Wherever a line in the data holds the word "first", pull that line out.

= = = =

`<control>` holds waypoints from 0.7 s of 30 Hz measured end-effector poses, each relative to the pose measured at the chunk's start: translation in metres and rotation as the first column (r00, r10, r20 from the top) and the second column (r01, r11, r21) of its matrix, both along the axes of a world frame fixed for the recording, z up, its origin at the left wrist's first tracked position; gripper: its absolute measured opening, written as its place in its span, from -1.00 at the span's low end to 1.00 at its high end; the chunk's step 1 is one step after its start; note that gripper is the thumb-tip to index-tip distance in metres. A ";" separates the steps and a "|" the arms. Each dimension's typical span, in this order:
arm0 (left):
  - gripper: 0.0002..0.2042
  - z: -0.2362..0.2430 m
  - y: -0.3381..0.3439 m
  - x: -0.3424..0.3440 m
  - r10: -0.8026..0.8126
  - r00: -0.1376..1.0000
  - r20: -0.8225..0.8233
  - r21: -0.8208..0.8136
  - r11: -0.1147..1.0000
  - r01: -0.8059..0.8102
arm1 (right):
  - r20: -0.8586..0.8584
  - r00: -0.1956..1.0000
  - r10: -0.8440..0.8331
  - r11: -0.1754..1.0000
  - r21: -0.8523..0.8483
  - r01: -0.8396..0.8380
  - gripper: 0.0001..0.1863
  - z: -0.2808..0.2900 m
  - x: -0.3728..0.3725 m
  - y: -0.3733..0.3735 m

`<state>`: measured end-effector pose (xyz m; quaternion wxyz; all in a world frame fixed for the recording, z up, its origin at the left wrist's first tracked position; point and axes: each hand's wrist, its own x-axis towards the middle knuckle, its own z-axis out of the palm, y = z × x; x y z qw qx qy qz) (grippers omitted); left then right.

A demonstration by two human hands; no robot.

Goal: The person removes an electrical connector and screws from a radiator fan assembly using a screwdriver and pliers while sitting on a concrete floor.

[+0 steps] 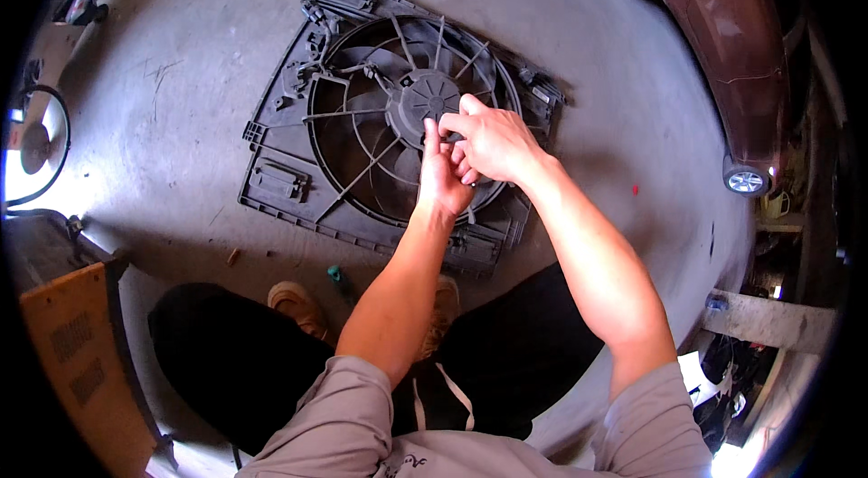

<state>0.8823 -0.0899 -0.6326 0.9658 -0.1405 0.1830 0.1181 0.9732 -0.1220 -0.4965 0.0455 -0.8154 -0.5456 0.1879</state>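
A black radiator cooling fan assembly (287, 180) lies flat on the floor in front of me, its round motor hub (425, 98) in the middle of a spoked ring. Both my hands meet above the near side of that hub. My left hand (442, 178) is closed with the thumb up and the other fingers curled. From the right, my right hand (495, 145) bends over it, fingers curled and pressed close to the left fingers. Whatever sits between the fingers is too small or hidden to name.
A teal-handled tool (336, 274) lies near my shoes. A brown car (737, 53) stands at the far right. An orange-brown box (86, 360) is at my left, and a cluttered shelf (768, 320) at my right. A small red bit (635, 189) lies on the floor.
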 end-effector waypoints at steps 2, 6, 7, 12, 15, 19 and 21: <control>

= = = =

Answer section:
`<control>` holds waypoints from 0.7 s of 30 Hz measured end-effector poses, each relative to the pose measured at the chunk's start: translation in metres and rotation as the first column (r00, r10, r20 from the top) and the second column (r01, r11, r21) of its matrix, both along the axes of a world frame fixed for the recording, z up, its origin at the left wrist's first tracked position; gripper: its absolute measured opening, written as its place in its span, from -1.00 at the span's low end to 1.00 at its high end; the chunk's step 1 is one step after its start; note that gripper is the thumb-tip to index-tip distance in metres. A ";" separates the steps and a "|" the arms. Each dimension's typical span, in this order:
`<state>`: measured end-effector pose (xyz m; quaternion wxyz; all in a world frame fixed for the recording, z up, its origin at the left wrist's first tracked position; point and axes: each hand's wrist, its own x-axis towards the middle knuckle, its own z-axis out of the palm, y = z × x; x y z qw qx qy qz) (grippers omitted); left then right.

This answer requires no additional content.